Data block =>
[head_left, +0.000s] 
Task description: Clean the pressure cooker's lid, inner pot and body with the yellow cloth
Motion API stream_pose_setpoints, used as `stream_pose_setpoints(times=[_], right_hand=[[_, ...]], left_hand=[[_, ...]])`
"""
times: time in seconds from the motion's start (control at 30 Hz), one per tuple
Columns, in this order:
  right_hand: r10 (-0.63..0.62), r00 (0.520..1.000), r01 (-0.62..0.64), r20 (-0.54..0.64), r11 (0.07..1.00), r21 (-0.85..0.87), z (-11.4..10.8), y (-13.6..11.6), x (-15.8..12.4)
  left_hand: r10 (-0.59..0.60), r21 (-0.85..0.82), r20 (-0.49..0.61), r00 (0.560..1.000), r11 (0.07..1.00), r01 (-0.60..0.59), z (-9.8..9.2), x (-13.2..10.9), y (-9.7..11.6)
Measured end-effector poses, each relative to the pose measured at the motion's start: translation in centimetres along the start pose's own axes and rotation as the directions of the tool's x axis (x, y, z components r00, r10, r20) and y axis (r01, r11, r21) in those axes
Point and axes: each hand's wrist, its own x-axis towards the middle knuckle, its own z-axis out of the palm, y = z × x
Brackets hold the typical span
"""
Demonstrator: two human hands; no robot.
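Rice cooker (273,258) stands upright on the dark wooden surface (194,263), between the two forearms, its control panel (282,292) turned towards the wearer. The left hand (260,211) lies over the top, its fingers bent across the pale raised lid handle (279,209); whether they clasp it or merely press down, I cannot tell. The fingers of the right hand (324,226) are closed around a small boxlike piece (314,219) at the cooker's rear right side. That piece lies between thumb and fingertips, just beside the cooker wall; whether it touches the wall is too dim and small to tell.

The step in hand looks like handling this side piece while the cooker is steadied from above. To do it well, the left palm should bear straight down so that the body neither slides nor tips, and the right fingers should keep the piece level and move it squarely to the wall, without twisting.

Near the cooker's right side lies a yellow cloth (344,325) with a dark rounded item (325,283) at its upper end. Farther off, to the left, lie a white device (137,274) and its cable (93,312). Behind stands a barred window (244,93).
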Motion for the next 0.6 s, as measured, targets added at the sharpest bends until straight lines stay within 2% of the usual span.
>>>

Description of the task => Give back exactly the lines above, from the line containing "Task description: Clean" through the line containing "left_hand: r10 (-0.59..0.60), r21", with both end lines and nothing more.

Solution to the problem =>
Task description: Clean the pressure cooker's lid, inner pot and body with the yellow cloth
Motion API stream_pose_setpoints, used as `stream_pose_setpoints(times=[_], right_hand=[[_, ...]], left_hand=[[_, ...]])`
"""
times: time in seconds from the motion's start (control at 30 Hz), one per tuple
Columns, in this order:
  right_hand: r10 (-0.63..0.62), r00 (0.520..1.000), r01 (-0.62..0.64), r20 (-0.54..0.64), r11 (0.07..1.00), r21 (-0.85..0.87), z (-11.4..10.8), y (-13.6..11.6), x (-15.8..12.4)
  left_hand: r10 (-0.59..0.60), r21 (-0.85..0.82), r20 (-0.49..0.61), r00 (0.560..1.000), r11 (0.07..1.00), r01 (-0.60..0.59), z (-9.8..9.2), x (-13.2..10.9), y (-9.7..11.6)

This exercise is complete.